Trop souvent les émissions politiques me désolent, y compris celles qui mettent à contribution les meilleurs de nos spécialistes. Qu’est-ce qui passionne le plus nos politologues, sinon les jeux de ce que Raymond Barre appelait autrefois « le microcosme ». Bien sûr, il y a lieu de s’intéresser à la détermination de Dominique Strauss-Kahn. Quittera-t-il à temps le Fonds Monétaire International pour postuler d’abord aux primaires du Parti socialiste avant de s’opposer à Nicolas Sarkozy ? Mais réduire l’analyse politique aux manœuvres des uns et des autres, supputer les intentions, s’attarder sur l’exégèse d’une seule phrase d’Anne Sinclair afin de savoir si elle est bien la porte-parole de son mari, tout cela finit par m’insupporter. J’ai trop le sentiment que le fond de nos problèmes se trouve esquivé au profit de la comédie humaine.

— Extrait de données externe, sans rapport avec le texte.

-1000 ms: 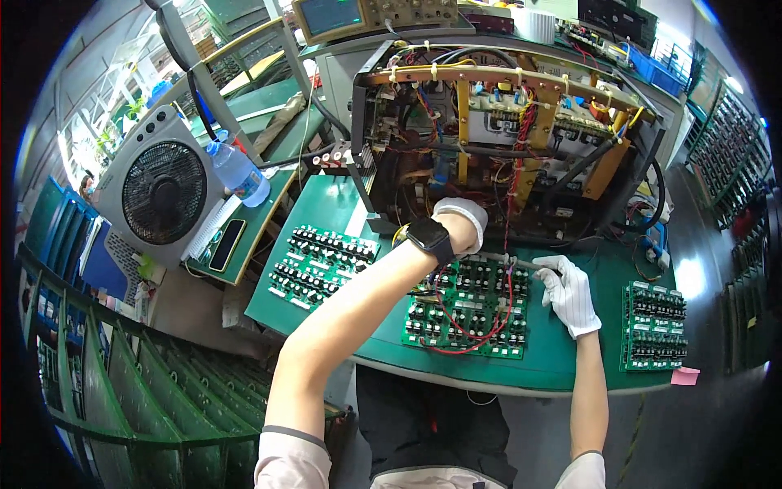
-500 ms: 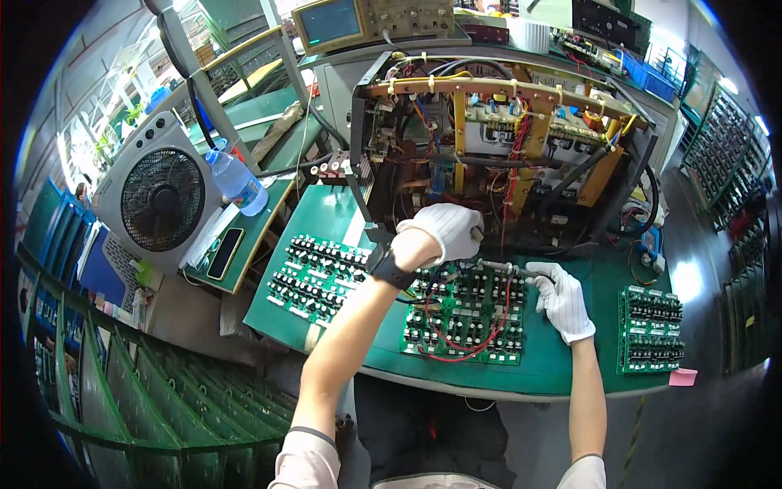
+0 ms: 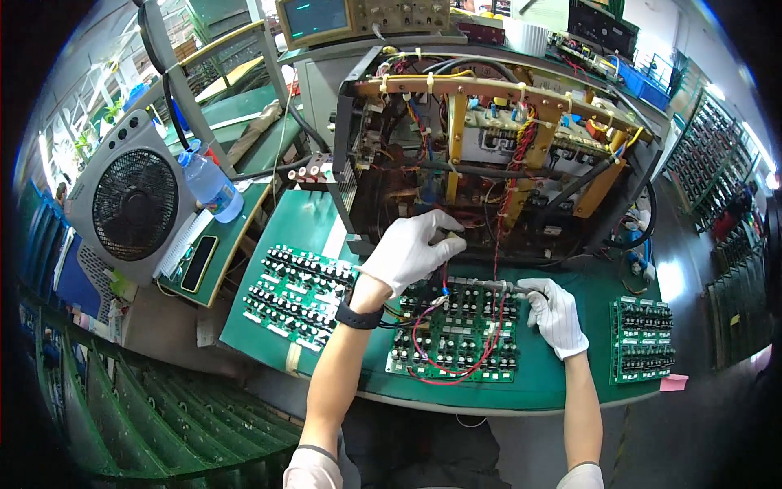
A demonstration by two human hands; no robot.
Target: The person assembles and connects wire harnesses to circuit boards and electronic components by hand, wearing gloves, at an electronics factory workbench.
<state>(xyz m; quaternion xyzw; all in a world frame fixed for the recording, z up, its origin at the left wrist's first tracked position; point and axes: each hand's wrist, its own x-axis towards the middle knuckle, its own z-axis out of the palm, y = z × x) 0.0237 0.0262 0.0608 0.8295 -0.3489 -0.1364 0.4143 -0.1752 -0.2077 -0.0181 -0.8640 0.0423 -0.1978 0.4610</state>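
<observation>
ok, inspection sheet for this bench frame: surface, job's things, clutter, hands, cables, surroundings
Surface: green bench mat, mostly covered by boards.
Job's things: middle circuit board under both hands; open wired chassis behind it.
Clutter: left circuit board, right circuit board, water bottle, pink note.
Hands: left hand, gloved, fingers at the chassis's lower edge, grip unclear; right hand, gloved, closed on a slim metal tool.
Cables: red wire looping over the middle board; bundled wiring inside the chassis.
Surroundings: white fan, oscilloscope, board racks.

Green workbench [image 3: 562, 391], racks [image 3: 717, 163] right (probably shelving), bright windows [image 3: 73, 138] left.
</observation>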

Bien sûr, cette comédie reflète souvent le fond de l’âme humaine, de ses appétits, de ses rivalités. Les institutions peuvent changer, la psychologie ne change guère et on peut relire avec profit La Bruyère, La Rochefoucauld, et même Saint-Simon. On pourra toujours rééditer le chef d’œuvre de Balthazar Gracian intitulé « L’homme de cour ». Gracian, ce jésuite du dix-septième siècle peut décrire les mœurs de la société espagnole de son temps, il nous éclaire encore sur nos propres mœurs, celles de notre République. L’hypermoralisme contemporain n’y peut rien. La morale est d’ailleurs devenue le meilleur leurre pour tromper son monde et jouer à la vertu en toute hypocrisie.

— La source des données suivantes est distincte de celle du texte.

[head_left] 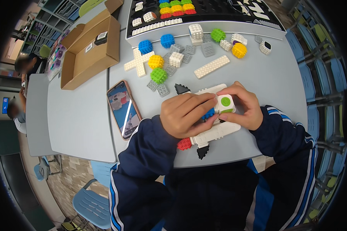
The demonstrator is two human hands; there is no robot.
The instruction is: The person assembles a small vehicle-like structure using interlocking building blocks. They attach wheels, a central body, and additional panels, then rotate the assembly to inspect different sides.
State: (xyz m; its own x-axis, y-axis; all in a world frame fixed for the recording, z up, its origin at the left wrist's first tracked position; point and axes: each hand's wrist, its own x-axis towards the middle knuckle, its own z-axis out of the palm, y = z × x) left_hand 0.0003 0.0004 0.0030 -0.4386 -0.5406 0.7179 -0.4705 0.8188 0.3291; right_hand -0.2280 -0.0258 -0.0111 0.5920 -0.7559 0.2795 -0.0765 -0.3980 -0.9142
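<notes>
A joining or aligning step is judged to be in hand. A white plastic cube with a round green patch on its upper face (225,103) is pinched at its right side by the right hand (246,107), whose grip is narrow, with fingers at the far edge and thumb at the near one. By the left hand (189,111), a blue studded plastic block (208,114) just left of the cube appears to be held in a closed grip, though most of the contact is hidden. Whether cube and block are fully locked together cannot be told. For the next move, a firm, straight push seems to be called for, with the studs lined up and the left side braced against twisting.

Both pieces are located over the middle of a white, elongated plastic assembly (216,133) near the front edge of the pale grey counter (268,77). The assembly is seen as two long white bodies with rounded right ends, set side by side and slanted slightly upward to the right; its centre is covered by the hands. At its left end, a red studded plastic block (184,144) is seen, and jagged black plastic pieces jut out at the far side (182,89) and the near side (202,151).
</notes>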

Mais alors les vrais problèmes? Il arrive tout de même qu’ils soient évoqué. Ainsi, le même Dominique Strauss-Kahn, dans son entretien sur France 2 dimanche soir, a cité Jacques Julliard, éditorialiste de Marianne, à propos de la crise sociale que vit notre pays. Julliard, préfaçait d’ailleurs tout un dossier de son journal qui dénonçait le fait qu’un salarié français sur quatre gagne moins de 750 euros par mois et parfois beaucoup moins. Voilà un vrai sujet de discussions qui mériterait un large débat entre politiques et même entre politologues. Ce débat aura-t-il vraiment lieu, dominera-t-il la future campagne présidentielle ? On veut le croire. La réalité finira alors par s’imposer dans le débat, forçant la comédie humaine à s’ouvrir à la souffrance sociale.